## Stored entries
-----

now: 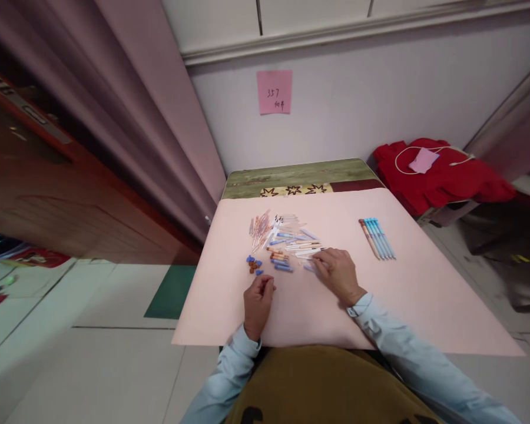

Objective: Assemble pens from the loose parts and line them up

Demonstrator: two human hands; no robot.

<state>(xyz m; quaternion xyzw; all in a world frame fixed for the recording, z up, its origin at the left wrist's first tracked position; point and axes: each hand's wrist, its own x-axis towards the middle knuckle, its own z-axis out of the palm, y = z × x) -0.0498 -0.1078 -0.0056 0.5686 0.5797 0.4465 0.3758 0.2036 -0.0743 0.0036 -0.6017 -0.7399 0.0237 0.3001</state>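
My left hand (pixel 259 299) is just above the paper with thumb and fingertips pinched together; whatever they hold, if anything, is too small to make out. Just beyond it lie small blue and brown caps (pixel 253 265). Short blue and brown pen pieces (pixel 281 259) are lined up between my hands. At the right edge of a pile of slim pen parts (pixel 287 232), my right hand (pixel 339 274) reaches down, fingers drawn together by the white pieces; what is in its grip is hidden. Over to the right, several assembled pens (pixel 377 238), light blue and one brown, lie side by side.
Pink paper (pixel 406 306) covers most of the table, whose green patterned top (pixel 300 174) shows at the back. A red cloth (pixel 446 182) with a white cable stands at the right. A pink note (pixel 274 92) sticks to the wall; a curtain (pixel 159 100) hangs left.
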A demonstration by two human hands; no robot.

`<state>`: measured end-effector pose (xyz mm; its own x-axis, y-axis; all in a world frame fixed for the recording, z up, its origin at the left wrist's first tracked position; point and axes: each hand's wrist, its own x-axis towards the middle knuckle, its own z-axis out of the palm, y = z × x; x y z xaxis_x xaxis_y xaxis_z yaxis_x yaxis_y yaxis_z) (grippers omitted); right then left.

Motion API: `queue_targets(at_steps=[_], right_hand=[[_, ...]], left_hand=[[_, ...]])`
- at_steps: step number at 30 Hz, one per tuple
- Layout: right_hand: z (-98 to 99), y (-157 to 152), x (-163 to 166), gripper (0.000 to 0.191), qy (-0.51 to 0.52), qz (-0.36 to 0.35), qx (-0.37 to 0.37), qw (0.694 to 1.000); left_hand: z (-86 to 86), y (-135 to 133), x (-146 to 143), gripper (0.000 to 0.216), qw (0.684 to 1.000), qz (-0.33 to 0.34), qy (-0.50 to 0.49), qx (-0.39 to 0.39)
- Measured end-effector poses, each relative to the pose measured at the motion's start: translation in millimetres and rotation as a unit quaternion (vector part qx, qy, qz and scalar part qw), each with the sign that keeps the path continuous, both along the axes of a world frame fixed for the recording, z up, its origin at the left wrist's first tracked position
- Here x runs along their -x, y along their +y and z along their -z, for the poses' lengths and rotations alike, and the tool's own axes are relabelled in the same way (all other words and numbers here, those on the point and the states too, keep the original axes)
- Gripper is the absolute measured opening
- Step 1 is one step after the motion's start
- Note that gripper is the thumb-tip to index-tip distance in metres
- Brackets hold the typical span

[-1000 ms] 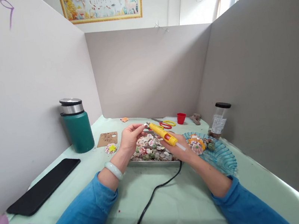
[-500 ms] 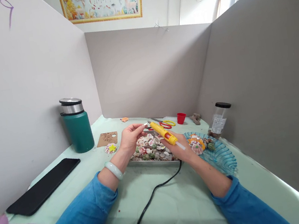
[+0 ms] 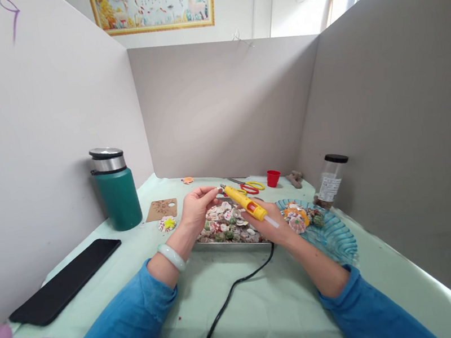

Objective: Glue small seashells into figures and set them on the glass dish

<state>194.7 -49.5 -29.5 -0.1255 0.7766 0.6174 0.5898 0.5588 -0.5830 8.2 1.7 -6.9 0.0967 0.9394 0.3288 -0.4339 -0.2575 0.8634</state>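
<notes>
Between thumb and fingertips, my left hand (image 3: 198, 206) pinches a small whitish piece (image 3: 219, 190), too small to name surely. My right hand (image 3: 270, 223) is wrapped around a yellow hot glue gun (image 3: 245, 202), its nozzle pointing up and left, right at the whitish piece. A clear glue stick (image 3: 272, 221) sticks out of the gun's back end. Beneath both hands lies a metal tray (image 3: 233, 245) heaped with shells, buttons and small decorative bits (image 3: 228, 223). A black cord (image 3: 233, 287) runs from near my right hand to the table's front edge.
Left stand a green bottle (image 3: 117, 197) and a black phone-like slab (image 3: 66, 281). A brown card (image 3: 162, 210) and a flower piece (image 3: 168, 224) lie near the tray. Behind are scissors (image 3: 256, 186) and a red cup (image 3: 273, 178). Right are a blue plate (image 3: 340, 242) and a jar (image 3: 332, 178).
The glue gun has shifted slightly left, bringing its nozzle closer to the whitish piece in my left fingers. My left hand has barely moved.
</notes>
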Motion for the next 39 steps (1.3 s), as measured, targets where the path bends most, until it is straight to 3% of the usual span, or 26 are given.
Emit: queue_targets(at_steps=[7,14,39], right_hand=[[-6.9,-6,3,0.021,-0.020,-0.019,-0.014,1.000],[1.8,1,0,0.024,0.009,0.026,-0.021,0.999],[-3.0,-3,1,0.021,-0.012,-0.018,-0.009,1.000]], left_hand=[[-3.1,-2,-1,0.026,1.000,-0.001,-0.016,0.002],[-5.0,-5,0,0.026,1.000,-0.005,-0.012,0.005],[-2.8,-1,0,0.027,1.000,-0.009,-0.018,0.001]])
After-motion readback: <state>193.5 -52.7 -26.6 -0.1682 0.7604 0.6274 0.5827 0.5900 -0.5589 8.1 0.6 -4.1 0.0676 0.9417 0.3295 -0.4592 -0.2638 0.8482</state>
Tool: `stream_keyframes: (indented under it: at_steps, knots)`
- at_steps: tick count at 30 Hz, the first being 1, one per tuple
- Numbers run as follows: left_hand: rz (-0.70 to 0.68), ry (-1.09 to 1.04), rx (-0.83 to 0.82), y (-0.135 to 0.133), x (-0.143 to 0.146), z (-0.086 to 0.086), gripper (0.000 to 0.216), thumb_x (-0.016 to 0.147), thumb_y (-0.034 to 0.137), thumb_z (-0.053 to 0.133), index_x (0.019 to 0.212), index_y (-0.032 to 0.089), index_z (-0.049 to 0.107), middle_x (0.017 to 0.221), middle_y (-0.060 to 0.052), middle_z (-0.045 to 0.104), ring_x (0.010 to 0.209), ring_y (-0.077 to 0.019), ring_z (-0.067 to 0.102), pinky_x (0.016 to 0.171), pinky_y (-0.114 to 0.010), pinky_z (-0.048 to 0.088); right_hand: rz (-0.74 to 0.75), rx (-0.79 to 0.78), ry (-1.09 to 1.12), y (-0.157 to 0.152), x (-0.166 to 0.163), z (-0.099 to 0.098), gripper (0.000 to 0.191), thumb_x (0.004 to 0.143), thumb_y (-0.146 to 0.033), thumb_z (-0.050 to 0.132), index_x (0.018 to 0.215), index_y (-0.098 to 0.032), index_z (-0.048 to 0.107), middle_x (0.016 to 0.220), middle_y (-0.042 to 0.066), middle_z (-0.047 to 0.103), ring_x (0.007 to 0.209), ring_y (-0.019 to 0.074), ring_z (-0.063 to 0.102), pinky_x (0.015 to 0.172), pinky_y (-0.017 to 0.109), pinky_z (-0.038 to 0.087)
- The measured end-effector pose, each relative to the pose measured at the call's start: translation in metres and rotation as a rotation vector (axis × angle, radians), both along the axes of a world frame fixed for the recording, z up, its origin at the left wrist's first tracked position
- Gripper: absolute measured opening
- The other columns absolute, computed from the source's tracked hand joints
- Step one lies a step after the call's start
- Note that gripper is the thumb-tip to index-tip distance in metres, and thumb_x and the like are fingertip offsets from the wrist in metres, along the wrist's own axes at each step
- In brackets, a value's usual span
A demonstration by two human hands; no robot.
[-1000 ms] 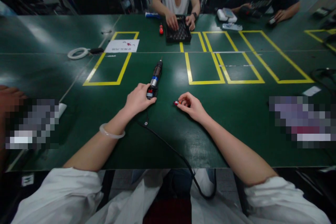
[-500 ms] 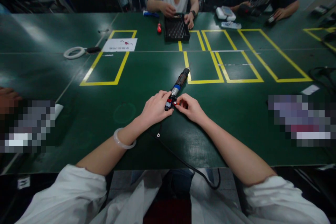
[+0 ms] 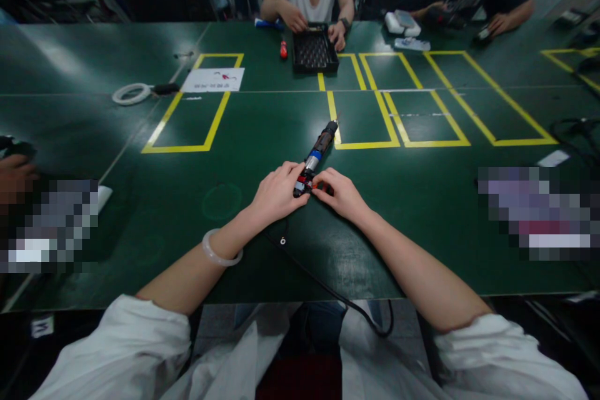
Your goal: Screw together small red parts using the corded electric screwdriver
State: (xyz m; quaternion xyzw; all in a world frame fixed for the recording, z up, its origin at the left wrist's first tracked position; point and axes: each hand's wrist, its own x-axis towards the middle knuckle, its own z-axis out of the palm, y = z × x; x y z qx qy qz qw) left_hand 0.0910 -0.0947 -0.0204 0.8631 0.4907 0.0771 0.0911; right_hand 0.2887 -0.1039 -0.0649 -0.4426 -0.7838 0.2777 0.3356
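On the green table lies an electric screwdriver point(image 3: 314, 159), slanting away to the upper right, with its casing off so that a silver motor with a blue band and small red and black parts show. My left hand point(image 3: 280, 190) grips its near end, thumb and fingers on either side. Close by on the right, my right hand point(image 3: 344, 194) pinches at a small red-orange part, perhaps a wire, beside the exposed end; the fingertips partly hide it. A black cord point(image 3: 323, 284) with a small ring terminal point(image 3: 282, 241) near it runs from below the screwdriver over the table's front edge.
Yellow tape outlines point(image 3: 368, 145) mark the table point(image 3: 164, 250). A white sheet point(image 3: 213, 80) and a white coil point(image 3: 131, 94) lie at the left. Opposite, a co-worker's hands touch a black tray point(image 3: 315, 65) near a red screwdriver point(image 3: 284, 50). Blurred-out devices lie at both sides.
My right fingers have shifted very slightly at the red-orange part. My left hand and the electric screwdriver stay put. Across the table, the co-worker's hand has moved slightly left.
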Motion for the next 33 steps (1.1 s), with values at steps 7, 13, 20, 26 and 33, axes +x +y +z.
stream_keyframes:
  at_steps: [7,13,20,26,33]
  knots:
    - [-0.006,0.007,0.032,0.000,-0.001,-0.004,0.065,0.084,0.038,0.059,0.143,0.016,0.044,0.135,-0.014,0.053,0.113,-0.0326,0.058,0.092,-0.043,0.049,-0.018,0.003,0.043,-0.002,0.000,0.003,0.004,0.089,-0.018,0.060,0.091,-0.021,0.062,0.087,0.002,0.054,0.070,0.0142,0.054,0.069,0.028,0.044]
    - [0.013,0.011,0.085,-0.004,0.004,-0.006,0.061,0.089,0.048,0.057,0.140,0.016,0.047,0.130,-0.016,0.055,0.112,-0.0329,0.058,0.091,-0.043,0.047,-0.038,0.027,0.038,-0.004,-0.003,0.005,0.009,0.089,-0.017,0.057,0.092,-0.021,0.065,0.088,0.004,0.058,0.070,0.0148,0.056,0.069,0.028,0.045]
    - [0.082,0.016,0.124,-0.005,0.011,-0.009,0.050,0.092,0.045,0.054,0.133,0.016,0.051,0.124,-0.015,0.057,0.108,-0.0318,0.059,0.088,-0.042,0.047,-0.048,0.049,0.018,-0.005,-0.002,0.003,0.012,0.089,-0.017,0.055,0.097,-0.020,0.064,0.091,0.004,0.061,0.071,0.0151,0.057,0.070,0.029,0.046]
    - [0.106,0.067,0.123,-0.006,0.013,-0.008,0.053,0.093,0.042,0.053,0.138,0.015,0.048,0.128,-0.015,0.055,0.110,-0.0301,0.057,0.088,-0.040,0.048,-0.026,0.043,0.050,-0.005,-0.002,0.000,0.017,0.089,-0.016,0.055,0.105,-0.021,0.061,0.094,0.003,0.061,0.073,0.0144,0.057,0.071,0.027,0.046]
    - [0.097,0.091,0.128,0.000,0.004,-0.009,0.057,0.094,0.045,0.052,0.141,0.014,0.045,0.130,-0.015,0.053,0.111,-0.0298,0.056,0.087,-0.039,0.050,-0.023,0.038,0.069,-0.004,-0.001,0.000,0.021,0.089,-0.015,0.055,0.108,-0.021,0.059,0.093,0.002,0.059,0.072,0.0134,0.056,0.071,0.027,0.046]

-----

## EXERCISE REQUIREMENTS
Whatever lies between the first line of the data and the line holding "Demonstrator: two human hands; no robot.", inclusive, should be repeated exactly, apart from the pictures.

## SOLUTION TO THE EXERCISE
now: 

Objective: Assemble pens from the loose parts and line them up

Demonstrator: two human hands; no robot.

This finishes the answer.